Даже на похороны опоздал…
Шофер остановил «Волгу» перед гостиницей.
— Если вы собираетесь домой, я могу подвезти.
— Не стоит. Сестры все равно дома нет. Что делать одному в пустом доме?
— Воля ваша, — пожал плечами шофер.
Коев повертелся у входа, но заходить внутрь раздумал. Не хотелось запираться в четырех стенах точно сейчас, когда улицы кишели народом, закат золотил черепичные кровли и верхушки деревьев, а со Старопланинского кряжа дул приятный ветерок.
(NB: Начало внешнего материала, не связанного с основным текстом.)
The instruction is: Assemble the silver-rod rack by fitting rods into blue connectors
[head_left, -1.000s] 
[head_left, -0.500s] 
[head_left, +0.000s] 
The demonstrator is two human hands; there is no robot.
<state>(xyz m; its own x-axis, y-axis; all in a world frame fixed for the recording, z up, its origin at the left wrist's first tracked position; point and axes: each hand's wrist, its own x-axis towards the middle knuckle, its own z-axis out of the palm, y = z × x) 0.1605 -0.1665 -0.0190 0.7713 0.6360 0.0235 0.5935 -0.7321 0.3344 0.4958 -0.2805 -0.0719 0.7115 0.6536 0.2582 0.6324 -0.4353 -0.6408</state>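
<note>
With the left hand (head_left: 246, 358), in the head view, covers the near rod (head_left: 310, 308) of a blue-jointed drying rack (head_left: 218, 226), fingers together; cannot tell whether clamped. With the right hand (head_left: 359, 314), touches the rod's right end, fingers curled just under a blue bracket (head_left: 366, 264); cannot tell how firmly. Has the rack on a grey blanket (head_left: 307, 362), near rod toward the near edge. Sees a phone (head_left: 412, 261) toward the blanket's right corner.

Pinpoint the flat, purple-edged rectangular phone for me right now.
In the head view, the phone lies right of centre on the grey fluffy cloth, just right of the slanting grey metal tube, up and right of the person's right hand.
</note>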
Лето не спешило уходить, все еще щедро раздавая свое тепло, держало в плену, словно оттягивая долгую разлуку. Вспомнились волшебные вечера детских и юношеских лет, прогулки по главной улице городка, гарнизонная музыка по воскресеньям, летнее кино… В их переулке, в промежутках между старыми и новыми домами росли вишневые деревца. Жаль, не окрестили его Вишневым, а то и просто «Вишня»… Внезапно он спохватился, что до сих пор не заглянул в родной дом. Подумать только, что за жизнь такая? Некогда пройтись по улицам детства, посидеть в дворике, где вырос… Какие заботы лишают нас сладостного единения с самым дорогим на свете, какие мысли обуревают, мешая вернуться в милые сердцу места, откуда мы родом?